Seriously? From a cheap zoom.

Seriously? From a cheap zoom.

14-42 kit (manual zoom type). Not rubbish.

I like this lens. I like that it promises nothing, but delivers plenty. If I am travelling really light, it gives me a decent wide angle to go with the 45mm as the fast long option.

Wide open at the long end, no crop.

Wide open at the long end, no crop.

Lenses are funny things. You buy them intellectually and/or lustfully, but only after using them for a while can you really tell if you like them. I am generally happy with the balance of my kit for the first time in a long time. It is not perfect, but it is probably as close as I can expect from one brand alone (something that I could not do with Canon in 2013, but could do now) and is more than I need really.

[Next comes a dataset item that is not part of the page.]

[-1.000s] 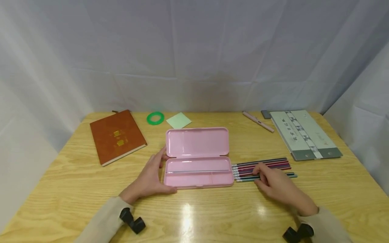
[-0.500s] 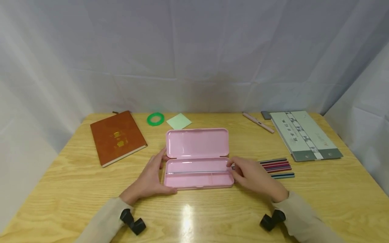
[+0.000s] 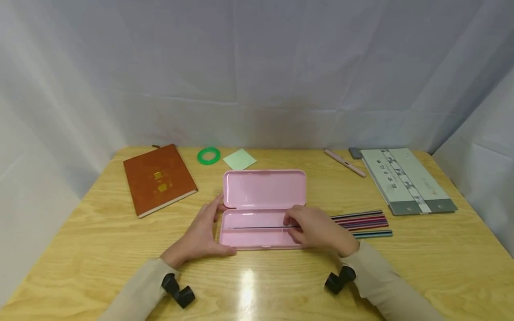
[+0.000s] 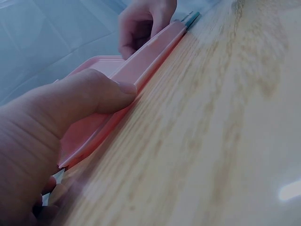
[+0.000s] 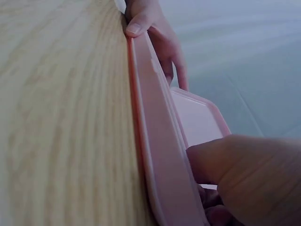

Unlike my Canon days though, I feel no guilt about my excess as nothing cost more than it should (except maybe the 25mm?), it can all be carried and all lenses deliver.

So, how do I rate them in my head as I go out the door?

Will only leave behind if there is really no use for it (landscape); 75mm.

Will only leave behind if using pro zooms for work/landscape; 17mm and 45mm.

Always taken for work/landscape otherwise left behind; 12-40 and 40-150.

Will leave behind unless needed specifically; 2575-300, 14-42.

 

What could I survive on, if it was just for me?

The 75, 17 and 45 would get me through (and maybe the 25). This is the 1 camera mated to 1 lens kit (Pen F + 17mm, OMDn + 75mm, OMD + 25mm, OMD + 45mm each set up for best use of their respective lens).

 

And what would I buy if money was really no object?

The primo kit would be 12mm Leica, 42.5 Leica, 75 and 300 primes.